I work with LDAP on a regularly basis. I frequently have to pull data using ldapsearch. While the data that ldapsearch spits out is a decent representation sometimes I want something a bit easier to work with.
The format I use most tends to be CSV. While the acronym stands for comma separated value the format may be used to describe data that is printed out line by line and separated by anything you can imagine.
The problem for me is finding a decent LDIF to CSV converter. The ones that I have tried tend to choke on any number of issues. Some of these include binary data or failing to normalize the multivalued attributes.
I finally got sick enough of these issues that I decided to write my own. You can download it here:
Python/Linux/Source
Windows
Update: Pushed the code to GitHub: https://github.com/tachang/ldiftocsv
Hopefully the Windows binary works for you. If it doesn't then just download Python 2.6 and run the source manually. I am providing the binary just for convenience.
Using LDIFtoCSV
Running "python LDIFtoCSV.py" should give you the usage text.
usage: LDIFtoCSV.py [options]
-o <filename> : File to write output. By default this is set to sys.stdout
-l <filename> : File to write logging output. By default there is no logging.
-F <char> : Character to separate the fields by. By default this is a comma. i.e. -F","
-D <char> : Character to delimit the text value by. By default this is a double quote. i.e. -D"""
-M <num> : The maximum number of columns a multivalued attribute should take up (default: 5). This is common with the objectClass attribute where it can have over 20 values. Do you want to have 20 columns each with the same heading objectClass or do you want to limit it.
Here are some common command lines that I use (assuming you have a test.ldif):
Outputs the CSV straight to standard output:
python LDIFtoCSV.py test.ldif
Outputs CSV to standard output with semicolons as the delimiter:
python LDIFtoCSV.py -F"|" -D"^" test.ldif
50 comments:
the website for the csv2ldif seems offline or non existent. did you move it somewhere else ?

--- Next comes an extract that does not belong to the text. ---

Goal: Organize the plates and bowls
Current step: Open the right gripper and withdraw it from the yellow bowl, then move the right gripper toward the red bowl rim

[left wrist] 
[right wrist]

Should be back up. If you decide to try the tool out please let me know what you think!
Very useful script - you've just saved me a lot of time. Thanks!
Hello,
Thanks for this great program. Is it possible to include all multiple values for the same LDAP attribute as one csv entry separated by semicolons instead of setting a maximum number and limiting the amount of multiple values stored in the CSV?
Ie -
favorite - "Ice cream"
favorite - "Apples"
In the csv file:
..., "Ice cream";"Apples",....
@Mujtaba - Right now there isn't but that is a great idea for the next version. Thanks!
Any idea on when the next version will be out? I need this functionality for a project. :)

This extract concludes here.